Mąż wymyślił, że mam mu wysiać do jednej doniczki goździk chiński chianti (do ozdoby) i koper (do ziemniaków). Jak bardzo to jest szalony pomysł? :roll:
_________________
Gdyby nawet mężczyzna potrafił zrozumieć, co myśli kobieta... i tak by nie uwierzył...
 
 
Martva 
Kylo Ren


Posty: 30898
Skąd: Kraków
Wysłany: 4 Marca 2015, 13:30   

Hmm, spróbować można, miałam skojarzenie że goździki wolą bardziej sucho, ale te chińskie akurat niekoniecznie.
_________________
Potem poszłyśmy do robaków, które wiły się i kłębiły w suchej czerwonej glebie. Przewracały błoto i uśmiechały się w swój robaczy sposób, białe, tłuste i bezokie.
-Myślimy, ze słuszne jest i właściwe dla dziewczyny, by umarła. Dziewczyny muszą umierać, jeśli robaki mają jeść, jest w najwyższym stopniu słuszne, aby robaki jadły.

skarby
szorty
 
 
dalambert 
Agent Chaosu


Posty: 23516
Skąd: Grochów
Wysłany: 4 Marca 2015, 16:49   

Lowenna, zależy od wielkości doniczki :wink:
_________________
Boże chroń Królową - Dalambert
 
 
Luc du Lac 
Cynglarz

Posty: 4924
Skąd: Wrocław
Wysłany: 4 Marca 2015, 20:02   

Zabraliśmy z balkonu bonsaiki, bo przez tą zimę to nie wiadomo czy podlewać czy nie. No to podaliśmy ale przez noc klonik wypuścił zaczątek gałązki, I teraz nie wiem czy wynosic na balkon...
 
 
Procella 
Langolier


Posty: 277
Skąd: Polska
Wysłany: 5 Marca 2015, 21:25   

Zamówiłam sobie jakieś szalone zioła :omg: Szałwię ananasową, a także pięknie wyglądające na zdjęciach (ciekawe, jak będzie w rzeczywistości) miętę indiańską i oregano kreteńskie.
 
 
Agi 
Modliszka


Posty: 39283
Skąd: Wielkopolska
Wysłany: 7 Marca 2015, 15:37   

Uporządkowałam ogród przed domem, wywiozłam dwie taczki śmieci, głównie dębowych liści, które wiatr przyniósł nie wiadomo skąd. Przekopałam inspekt i posiałam nowalijki (koper, sałata, rzodkiewka, rukola, roszponka i szczypior), jestem z siebie dumna.
 
 
Martva 
Kylo Ren


Posty: 30898
Skąd: Kraków
Wysłany: 12 Marca 2015, 18:18   

U nas trochę hekatmba. Jesienią wycięliśmy pół jabłoni (powinniśmy całą, ale rodzice nie mieli serca) i wiśnię, na przedwiośniu pan drwal zmniejszył o połowę dwa stare wielkie klony i przyciął trochę orzecha, teraz jeszcze tata ściął białą czereśnię. Wszystkie przypadki były absolutnie uzasadnione medycznie, ale się tak jakoś pusto zrobiło i dom odsłonięty - jak coś robię w kuchni, to się czuję jak w akwarium.

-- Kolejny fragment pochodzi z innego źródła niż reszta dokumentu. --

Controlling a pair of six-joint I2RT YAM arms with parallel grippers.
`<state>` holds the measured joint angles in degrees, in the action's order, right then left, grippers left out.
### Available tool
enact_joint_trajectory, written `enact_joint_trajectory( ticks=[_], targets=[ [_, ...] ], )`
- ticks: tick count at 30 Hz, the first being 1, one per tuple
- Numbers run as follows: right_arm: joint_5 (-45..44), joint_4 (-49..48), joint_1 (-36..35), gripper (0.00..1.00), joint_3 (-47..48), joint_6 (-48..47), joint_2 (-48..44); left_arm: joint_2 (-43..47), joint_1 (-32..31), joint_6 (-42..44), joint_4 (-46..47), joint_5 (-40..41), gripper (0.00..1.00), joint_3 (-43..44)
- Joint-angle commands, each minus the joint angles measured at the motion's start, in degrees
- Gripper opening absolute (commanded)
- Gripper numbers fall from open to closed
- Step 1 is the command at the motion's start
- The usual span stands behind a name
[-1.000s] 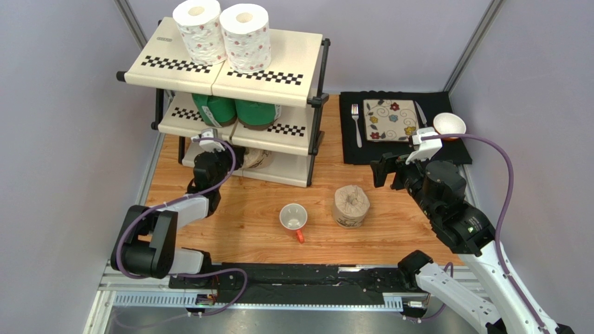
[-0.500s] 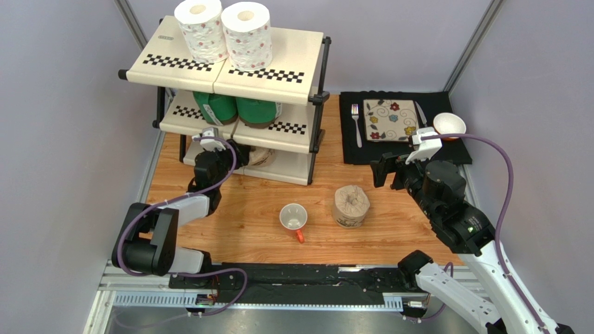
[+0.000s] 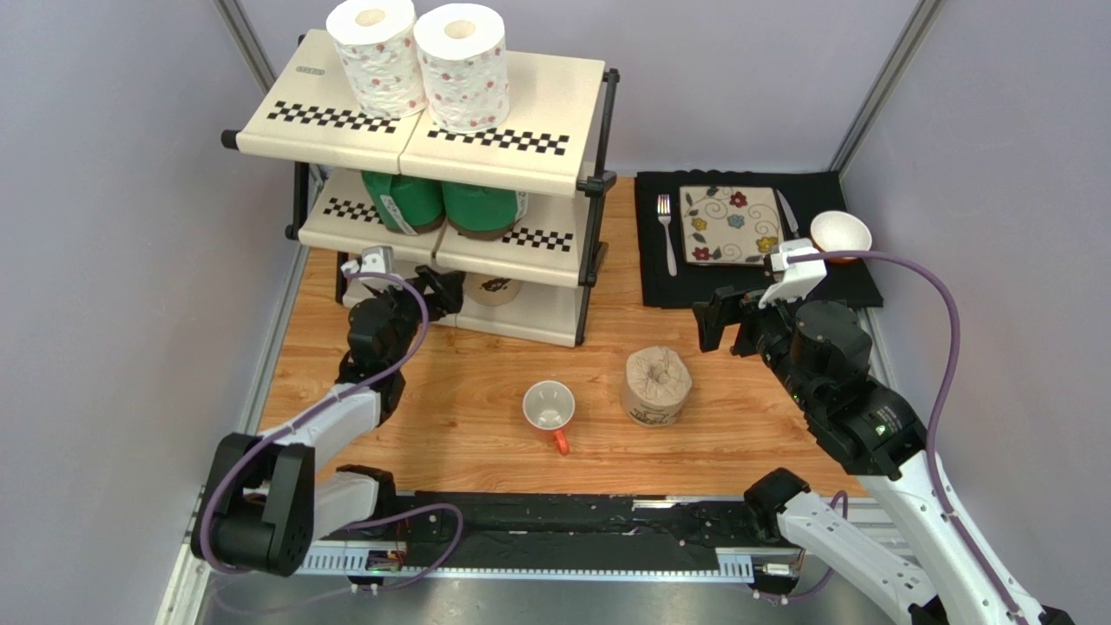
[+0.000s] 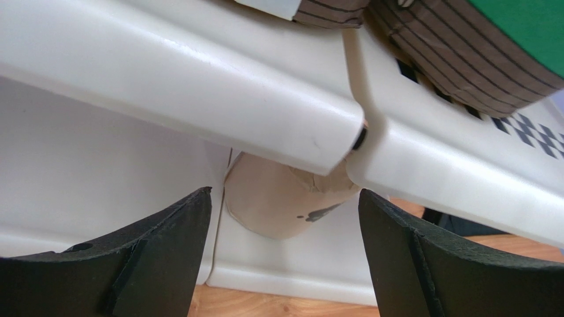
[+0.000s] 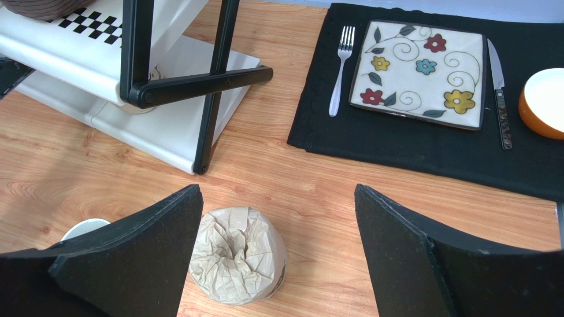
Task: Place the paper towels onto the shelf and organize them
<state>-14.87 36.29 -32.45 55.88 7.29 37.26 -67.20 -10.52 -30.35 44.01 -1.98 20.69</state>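
The left tool (image 4: 284,193) has just let go. A second ago it was reaching under the middle tier of the shelf (image 3: 548,104); now it has pulled back toward the near left, and its jaws stand wide with nothing between them. The tan roll (image 4: 268,214) it was carrying sits on the bottom tier, lying on its side as far as the wrist view shows, clear of both fingers and tucked below the middle tier's front edge.

By my count that makes five rolls shelved. The two floral rolls (image 3: 417,59) stand on top, the two green rolls (image 3: 444,206) lie in the middle, and this tan one sits below. The last tan roll (image 3: 656,386) stands on the tabletop (image 3: 457,378), right of the mug (image 3: 549,406).

The left arm stretches low from its base toward the shelf's near left corner, wrist level and pointing at the bottom tier. The right arm is raised at the right side and angled down. The right tool (image 5: 278,188) is spread wide, empty, and hanging above and just beyond the loose roll, so it looks best placed to take it.
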Motion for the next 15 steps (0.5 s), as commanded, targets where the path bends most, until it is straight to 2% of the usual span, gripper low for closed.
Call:
enact_joint_trajectory(
  ticks=[1,6,9,10,12,13,15],
  targets=[
    [-0.5,-0.2,-0.2,0.89,2.1,0.5,-1.0,7.2,-0.2,-0.4,-3.9,-2.1,0.9,-2.4],
    [-3.2,0.7,-0.2,0.89,2.0,1.8,-1.0,17.9,-1.7,1.9,-17.5,-5.7,0.94,-2.6],
    [-3.5,0.7,-0.2,0.89,1.9,2.6,-0.6,21.5,-9.7,6.8,-27.1,-2.3,0.95,2.1],
    [-3.9,0.7,-0.1,0.89,2.0,2.7,-0.5,21.8,-15.7,7.8,-29.2,-0.8,0.95,2.9],
    [-4.5,1.3,-0.2,0.89,2.6,3.3,-0.5,22.2,-22.0,9.9,-32.7,3.7,0.95,4.1],
    [-5.3,1.6,-0.1,0.89,2.8,3.5,-0.6,22.1,-27.8,10.0,-33.3,5.1,0.96,4.3],
    [-6.4,2.1,-0.2,0.89,3.3,3.9,-1.0,20.5,-33.1,9.8,-33.2,8.2,0.96,4.8]
  ],
)
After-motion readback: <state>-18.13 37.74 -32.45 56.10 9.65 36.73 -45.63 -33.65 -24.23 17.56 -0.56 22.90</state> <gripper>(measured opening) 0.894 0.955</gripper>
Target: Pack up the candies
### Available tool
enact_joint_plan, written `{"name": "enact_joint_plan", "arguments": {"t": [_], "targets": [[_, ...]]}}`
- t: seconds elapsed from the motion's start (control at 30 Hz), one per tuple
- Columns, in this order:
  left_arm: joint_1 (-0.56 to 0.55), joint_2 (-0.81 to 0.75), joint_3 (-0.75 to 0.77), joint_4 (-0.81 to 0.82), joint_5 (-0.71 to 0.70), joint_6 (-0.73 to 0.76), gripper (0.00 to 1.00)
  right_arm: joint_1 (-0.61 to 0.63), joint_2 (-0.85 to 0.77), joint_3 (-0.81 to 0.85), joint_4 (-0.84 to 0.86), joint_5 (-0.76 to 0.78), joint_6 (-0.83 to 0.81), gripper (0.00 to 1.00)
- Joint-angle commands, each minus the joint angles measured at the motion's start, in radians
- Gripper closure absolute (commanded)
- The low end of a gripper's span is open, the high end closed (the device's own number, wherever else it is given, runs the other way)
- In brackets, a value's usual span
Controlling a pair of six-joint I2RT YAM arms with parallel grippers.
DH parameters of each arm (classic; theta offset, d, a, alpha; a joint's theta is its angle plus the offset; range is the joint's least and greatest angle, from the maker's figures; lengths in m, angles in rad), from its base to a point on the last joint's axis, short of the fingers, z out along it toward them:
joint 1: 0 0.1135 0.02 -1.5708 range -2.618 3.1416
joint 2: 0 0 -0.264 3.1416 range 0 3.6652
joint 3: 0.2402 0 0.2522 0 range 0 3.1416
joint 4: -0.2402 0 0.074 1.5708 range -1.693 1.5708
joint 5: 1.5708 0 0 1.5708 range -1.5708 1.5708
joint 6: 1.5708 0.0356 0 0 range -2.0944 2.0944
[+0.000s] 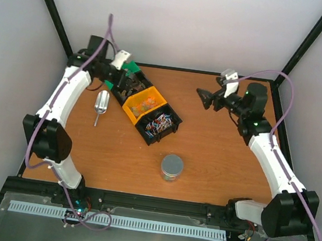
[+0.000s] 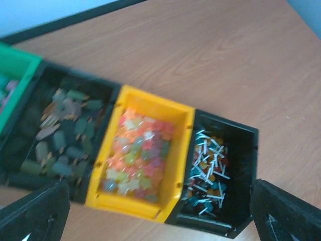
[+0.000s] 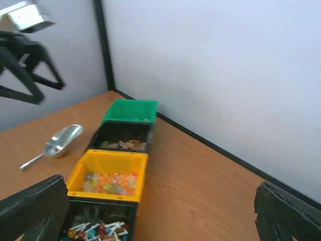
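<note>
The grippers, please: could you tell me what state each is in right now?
Left gripper: open, holding nothing.
Right gripper: open, holding nothing.

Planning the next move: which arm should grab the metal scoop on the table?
Probably left. The scoop lies left of the bins, near the open left hand; the open right hand is on the bins' other side.

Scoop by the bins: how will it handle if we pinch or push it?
Probably stiff: the scoop looks like shiny metal. Likely slippery, given that polished surface. Its thin handle lies flat on the table, so it may slide or pivot when pushed rather than roll.
</note>
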Motion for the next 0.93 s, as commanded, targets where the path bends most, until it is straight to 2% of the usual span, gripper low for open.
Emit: {"name": "enact_joint_plan", "arguments": {"t": [0.0, 0.2, 0.33, 0.43, 0.63, 0.9], "targets": [[0.148, 0.059, 0.089, -0.154, 0.123, -0.104, 0.00, -0.125, 0.028, 0.052, -0.169, -0.017, 0.071, 0.00], [0.322, 0.086, -0.002, -0.157, 0.106, -0.125, 0.00, -0.331, 0.023, -0.025, -0.253, -0.032, 0.080, 0.00], [0.364, 0.004, -0.209, -0.050, 0.005, -0.085, 0.00, -0.456, -0.010, -0.165, -0.255, -0.031, 0.058, 0.00], [0.366, -0.041, -0.299, -0.008, -0.044, -0.078, 0.00, -0.518, -0.031, -0.239, -0.272, -0.045, 0.011, 0.00], [0.365, -0.078, -0.395, 0.056, -0.044, -0.139, 0.00, -0.545, -0.089, -0.319, -0.279, -0.074, -0.047, 0.00], [0.365, -0.088, -0.383, 0.066, -0.082, -0.149, 0.00, -0.544, -0.111, -0.313, -0.268, -0.097, -0.041, 0.00]]}}
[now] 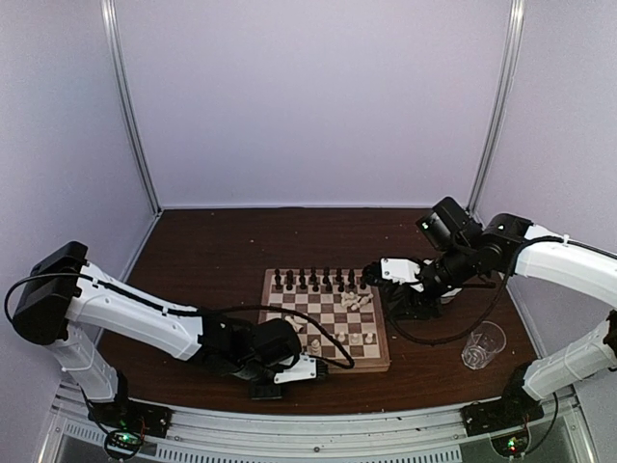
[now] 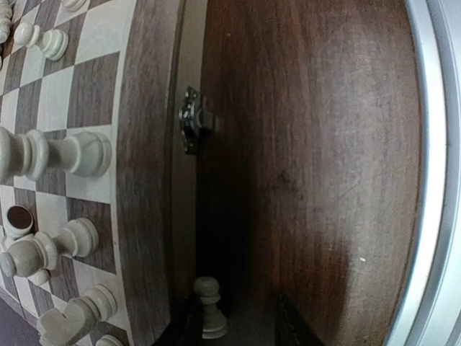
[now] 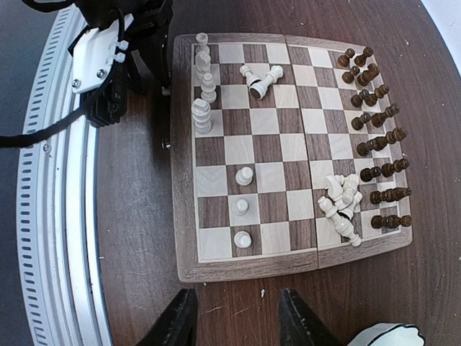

No więc cały ogród w drewnie i gałązkach. Poza tym ranniki kwitną od miesiąca, pojawiły się krokusy (fioletowe z Gorców i moje ulubione Cream Beauty) i coś się tam zaczyna dziać. Jakieś plany wysiewczo-nasadzeniowe trzeba opracować, na razie wygrzebałam nasiona jarmużu, który ma wyglądać o tak:

i może zapamiętam żeby go niedługo wysiać.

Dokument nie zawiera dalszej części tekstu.